What made you decide to come back to Jackson to work?
    I went to pastry school in California at the CIA, which is the Culinary Institute of America. It is in St. Helena, Calif., and I did the baking and pastry program there right after I graduated from Ole Miss. I did that for eight months, and I knew absolutely no one. I did not have that core family connection that I had grown up with in the south. So that is one reason I moved back. Also, the connections. I was one out of 500 at the CIA looking for a job in a kitchen. Whereas here, I knew people and had connections. It just made sense.

What is your favorite part of being in Jackson?
    Well, it is my least favorite thing and my most favorite thing, being from here. You know, I love seeing people that I know everywhere I go. But at the same time, you want to be invisible and not run into some one (you know) everywhere you go.

It's a love-hate relationship. But, it is more love than hate.

What do you enjoy most about being a pastry chef?
    Probably trying to create new takes on old recipes. It is fun to see what different flavors you can play around with and see how it turns out.

Where do you get your inspiration and your ideas from for your pastry menu at Parlor Market?
    I, personally, try to think of things that remind me of growing up and make them into a dessert.

We had an Arnold Palmer dessert two weeks ago, which was sweat-tea ice cream and a lemon bar with mint tea leaves. I won't drink sweet tea, I always drink Arnold Palmer half-tea, half-lemonade. That is what my mom always made when I was growing up.

What is your favorite dessert?
    The Strawberry Mason Jar Cake. I came up with the recipe and started making it when I was at Chimneyville (Barbecue Smokehouse) in Flowood from 2009 to 2010. It sort of evolved from there.
What are some tips or suggestions that you can give on how to make desserts healthier?

I would say focus on the natural sweetness of fruits. Use honey and maple syrup rather than sugar. It is more natural and
less processed.

If I were to make a healthier version of a cake, I could use wheat flour and a healthier kind of oil.

Whitney Maxwell's Summer Soufflés

3 cups berries (sliced strawberries, blueberries, raspberries or blackberries)
1/2 cup honey (preferably local honey)
1 teaspoon vanilla
1 tablespoon lemon juice
Zest of 1 lemon
1 tablespoon cornstarch mixed
with 1 teaspoon water
3 egg whites
1/2 cup superfine sugar

Preheat the oven to 400 degrees.

In a medium saucepan, combine berries with honey, vanilla, lemon and lemon zest, and bring to a simmer.

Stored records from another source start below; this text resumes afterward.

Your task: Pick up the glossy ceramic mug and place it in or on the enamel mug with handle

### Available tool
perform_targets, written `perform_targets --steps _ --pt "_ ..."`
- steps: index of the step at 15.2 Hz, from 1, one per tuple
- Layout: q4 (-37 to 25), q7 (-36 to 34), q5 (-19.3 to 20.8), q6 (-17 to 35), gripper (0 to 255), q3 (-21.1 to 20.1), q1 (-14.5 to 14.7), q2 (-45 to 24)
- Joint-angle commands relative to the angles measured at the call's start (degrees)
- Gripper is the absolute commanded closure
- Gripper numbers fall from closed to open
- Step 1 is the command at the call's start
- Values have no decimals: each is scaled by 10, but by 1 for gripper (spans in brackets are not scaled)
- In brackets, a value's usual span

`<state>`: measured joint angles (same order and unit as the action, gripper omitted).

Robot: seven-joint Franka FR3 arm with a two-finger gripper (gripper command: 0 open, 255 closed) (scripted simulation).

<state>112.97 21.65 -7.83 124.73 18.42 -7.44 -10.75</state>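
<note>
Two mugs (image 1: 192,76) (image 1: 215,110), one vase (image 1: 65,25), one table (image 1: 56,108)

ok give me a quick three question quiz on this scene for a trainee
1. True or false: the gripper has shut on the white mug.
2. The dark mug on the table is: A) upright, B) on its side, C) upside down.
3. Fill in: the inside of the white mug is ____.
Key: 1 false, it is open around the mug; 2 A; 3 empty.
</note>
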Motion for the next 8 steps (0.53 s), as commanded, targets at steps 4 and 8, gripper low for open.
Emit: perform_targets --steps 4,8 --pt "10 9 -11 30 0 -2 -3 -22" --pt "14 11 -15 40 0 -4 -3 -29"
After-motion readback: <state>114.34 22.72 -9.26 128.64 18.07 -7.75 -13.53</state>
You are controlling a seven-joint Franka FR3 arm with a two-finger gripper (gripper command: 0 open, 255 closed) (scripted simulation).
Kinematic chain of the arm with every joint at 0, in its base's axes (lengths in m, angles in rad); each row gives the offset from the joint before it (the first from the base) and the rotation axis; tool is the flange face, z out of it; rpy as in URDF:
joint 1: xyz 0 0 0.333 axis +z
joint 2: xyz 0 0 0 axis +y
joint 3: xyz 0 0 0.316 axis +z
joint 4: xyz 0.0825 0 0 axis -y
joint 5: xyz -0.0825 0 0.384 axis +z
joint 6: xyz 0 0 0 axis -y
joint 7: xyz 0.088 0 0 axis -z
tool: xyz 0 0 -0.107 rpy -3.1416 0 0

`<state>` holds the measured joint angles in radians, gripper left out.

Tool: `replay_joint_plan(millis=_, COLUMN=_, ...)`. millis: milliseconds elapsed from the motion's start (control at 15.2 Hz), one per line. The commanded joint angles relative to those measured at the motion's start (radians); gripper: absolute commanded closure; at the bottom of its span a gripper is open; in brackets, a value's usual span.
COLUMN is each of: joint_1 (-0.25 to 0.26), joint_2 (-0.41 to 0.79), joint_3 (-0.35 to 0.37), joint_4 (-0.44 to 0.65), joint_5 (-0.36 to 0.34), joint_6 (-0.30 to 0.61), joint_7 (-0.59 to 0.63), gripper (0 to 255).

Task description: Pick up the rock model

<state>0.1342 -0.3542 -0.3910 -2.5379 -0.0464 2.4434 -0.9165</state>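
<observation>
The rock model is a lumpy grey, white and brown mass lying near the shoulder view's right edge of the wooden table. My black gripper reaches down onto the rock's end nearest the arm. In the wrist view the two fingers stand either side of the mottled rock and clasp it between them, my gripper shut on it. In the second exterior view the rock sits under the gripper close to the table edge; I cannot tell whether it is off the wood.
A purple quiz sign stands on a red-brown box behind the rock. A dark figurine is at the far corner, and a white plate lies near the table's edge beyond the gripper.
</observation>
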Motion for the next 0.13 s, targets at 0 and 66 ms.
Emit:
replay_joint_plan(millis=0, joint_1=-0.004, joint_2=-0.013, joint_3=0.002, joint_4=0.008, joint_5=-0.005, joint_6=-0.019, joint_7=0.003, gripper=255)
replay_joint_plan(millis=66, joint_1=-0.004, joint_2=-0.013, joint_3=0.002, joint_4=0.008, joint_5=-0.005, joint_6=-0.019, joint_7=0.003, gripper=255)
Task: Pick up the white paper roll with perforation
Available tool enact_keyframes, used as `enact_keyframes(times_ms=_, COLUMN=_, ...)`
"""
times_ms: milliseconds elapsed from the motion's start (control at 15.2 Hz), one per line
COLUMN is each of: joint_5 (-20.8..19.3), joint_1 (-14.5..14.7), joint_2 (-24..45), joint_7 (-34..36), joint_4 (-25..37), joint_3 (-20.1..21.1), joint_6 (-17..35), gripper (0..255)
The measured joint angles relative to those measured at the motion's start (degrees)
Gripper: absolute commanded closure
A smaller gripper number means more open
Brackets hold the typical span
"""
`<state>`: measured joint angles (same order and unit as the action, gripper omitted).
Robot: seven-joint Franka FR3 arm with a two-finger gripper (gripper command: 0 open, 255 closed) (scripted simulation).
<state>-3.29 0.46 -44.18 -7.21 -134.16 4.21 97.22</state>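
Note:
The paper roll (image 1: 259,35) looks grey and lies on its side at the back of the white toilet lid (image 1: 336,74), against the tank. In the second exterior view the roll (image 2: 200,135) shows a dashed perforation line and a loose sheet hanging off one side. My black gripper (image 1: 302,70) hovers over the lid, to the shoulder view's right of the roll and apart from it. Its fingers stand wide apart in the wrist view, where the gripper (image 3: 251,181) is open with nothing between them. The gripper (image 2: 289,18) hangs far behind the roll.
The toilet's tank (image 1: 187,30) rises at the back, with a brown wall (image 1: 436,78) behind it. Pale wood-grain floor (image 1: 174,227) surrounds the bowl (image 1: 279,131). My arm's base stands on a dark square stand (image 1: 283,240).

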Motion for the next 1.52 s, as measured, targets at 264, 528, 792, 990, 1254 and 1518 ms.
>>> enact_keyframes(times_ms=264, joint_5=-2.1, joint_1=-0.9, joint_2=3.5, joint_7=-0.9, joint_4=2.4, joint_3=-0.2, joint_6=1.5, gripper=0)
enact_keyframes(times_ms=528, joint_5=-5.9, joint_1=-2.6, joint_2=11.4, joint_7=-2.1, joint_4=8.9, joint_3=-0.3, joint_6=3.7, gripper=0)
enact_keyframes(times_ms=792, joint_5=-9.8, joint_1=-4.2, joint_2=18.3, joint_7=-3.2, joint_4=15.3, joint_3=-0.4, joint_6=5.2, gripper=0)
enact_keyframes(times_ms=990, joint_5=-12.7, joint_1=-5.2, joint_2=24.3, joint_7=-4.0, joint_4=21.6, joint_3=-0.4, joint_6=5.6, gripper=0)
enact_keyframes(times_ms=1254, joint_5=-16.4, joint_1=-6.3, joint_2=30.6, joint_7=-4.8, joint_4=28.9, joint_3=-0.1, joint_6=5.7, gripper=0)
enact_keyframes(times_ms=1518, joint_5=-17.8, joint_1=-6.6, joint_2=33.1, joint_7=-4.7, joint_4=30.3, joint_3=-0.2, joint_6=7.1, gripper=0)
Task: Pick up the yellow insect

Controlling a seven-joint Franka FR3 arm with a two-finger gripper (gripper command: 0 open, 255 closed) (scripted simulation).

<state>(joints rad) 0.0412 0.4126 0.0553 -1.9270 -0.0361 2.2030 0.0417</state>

Stir in the slurry (the cornstarch and water mixture act as a thickener) and cook, stirring continually, until thickened, about one minute.

In a standing mixer, beat egg whites with wire whisk until they hold soft peaks.

Gradually beat in the superfine sugar in a stream and continue beating until glossy, stiff peaks form.

Fold in 3/4 cup of the berry mixture, leaving streaks in whites.

Spoon remaining berry mixture into six, 4-ounce ramekins.

Top with soufflé mixture.

Bake for six minutes or until golden on top.

Serve warm.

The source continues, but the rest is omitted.